_AIM OF THE TASK_: Please retype the material beneath this task exactly, starting with its first line and finishing with the line containing "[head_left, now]".
- Opening Delimiter -
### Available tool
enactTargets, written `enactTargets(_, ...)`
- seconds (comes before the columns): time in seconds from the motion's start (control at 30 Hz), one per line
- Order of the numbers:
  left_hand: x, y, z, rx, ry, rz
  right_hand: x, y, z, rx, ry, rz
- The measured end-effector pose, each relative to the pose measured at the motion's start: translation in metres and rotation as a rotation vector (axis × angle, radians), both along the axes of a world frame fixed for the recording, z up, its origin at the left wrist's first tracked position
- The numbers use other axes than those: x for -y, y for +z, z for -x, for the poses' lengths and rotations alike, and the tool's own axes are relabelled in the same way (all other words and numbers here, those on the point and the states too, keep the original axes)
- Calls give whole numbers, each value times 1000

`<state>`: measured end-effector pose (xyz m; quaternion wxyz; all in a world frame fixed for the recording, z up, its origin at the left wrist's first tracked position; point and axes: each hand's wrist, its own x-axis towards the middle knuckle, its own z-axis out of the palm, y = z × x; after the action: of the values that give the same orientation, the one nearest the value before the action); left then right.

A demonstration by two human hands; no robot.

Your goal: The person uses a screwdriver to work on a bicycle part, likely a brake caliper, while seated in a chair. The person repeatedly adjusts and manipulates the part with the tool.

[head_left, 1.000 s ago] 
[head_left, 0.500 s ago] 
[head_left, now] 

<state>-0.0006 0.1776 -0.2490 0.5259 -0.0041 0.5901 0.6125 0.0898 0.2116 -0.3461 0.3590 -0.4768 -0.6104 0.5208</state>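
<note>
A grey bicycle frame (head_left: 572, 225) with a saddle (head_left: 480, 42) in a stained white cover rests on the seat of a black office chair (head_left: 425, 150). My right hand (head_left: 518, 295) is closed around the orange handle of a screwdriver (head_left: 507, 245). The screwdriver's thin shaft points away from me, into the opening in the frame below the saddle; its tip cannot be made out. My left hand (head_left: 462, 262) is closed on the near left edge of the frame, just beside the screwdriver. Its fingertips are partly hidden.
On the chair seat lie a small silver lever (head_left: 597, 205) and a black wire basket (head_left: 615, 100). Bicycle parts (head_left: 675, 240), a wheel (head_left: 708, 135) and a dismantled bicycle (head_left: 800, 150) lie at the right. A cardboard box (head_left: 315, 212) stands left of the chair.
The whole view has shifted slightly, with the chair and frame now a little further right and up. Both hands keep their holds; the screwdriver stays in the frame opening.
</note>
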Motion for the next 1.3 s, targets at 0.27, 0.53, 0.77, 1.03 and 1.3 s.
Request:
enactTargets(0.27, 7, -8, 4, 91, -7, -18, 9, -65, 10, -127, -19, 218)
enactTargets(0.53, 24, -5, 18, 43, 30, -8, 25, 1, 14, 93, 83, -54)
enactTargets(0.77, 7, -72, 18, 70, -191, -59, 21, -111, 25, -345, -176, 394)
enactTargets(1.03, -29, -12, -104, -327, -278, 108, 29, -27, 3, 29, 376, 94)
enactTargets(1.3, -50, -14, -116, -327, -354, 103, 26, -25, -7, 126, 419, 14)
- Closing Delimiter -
_FINAL ANSWER_:
### Available tool
enactTargets, written `enactTargets(_, ...)`
- seconds (comes before the columns): time in seconds from the motion's start (control at 30 Hz), one per line
- Order of the numbers:
  left_hand: x, y, z, rx, ry, rz
  right_hand: x, y, z, rx, ry, rz
- The measured end-effector pose, each relative to the pose measured at the motion's start: translation in metres and rotation as a rotation vector (axis × angle, radians), both along the axes of a world frame fixed for the recording, z up, its origin at the left wrist's first tracked position
- The numbers use other axes than those: x for -y, y for +z, z for -x, for the poses' lengths and rotations alike, and the tool's own axes are relabelled in the same way (all other words and numbers here, those on the point and the states too, keep the original axes)
- Calls give whole numbers, each value times 1000

`<state>`: measured end-effector pose (xyz m; quaternion wxyz; all in a world frame fixed for the recording, z up, its origin at the left wrist's first tracked position; point and axes: each hand's wrist, its own x-axis towards the middle knuckle, its own z-axis out of the palm, y = z × x; after the action: of the values that give the same orientation, the one nearest the value before the action); left then right.

A demonstration by two human hands; no robot.

Your goal: The person uses a screwdriver to work on a bicycle part, likely a brake caliper, while seated in a chair. The person repeatedly adjusts and manipulates the part with the tool.

[head_left, 1.000 s ago] 
[head_left, 0.500 s ago] 
[head_left, now] 

For this exercise, nothing further remains to be done.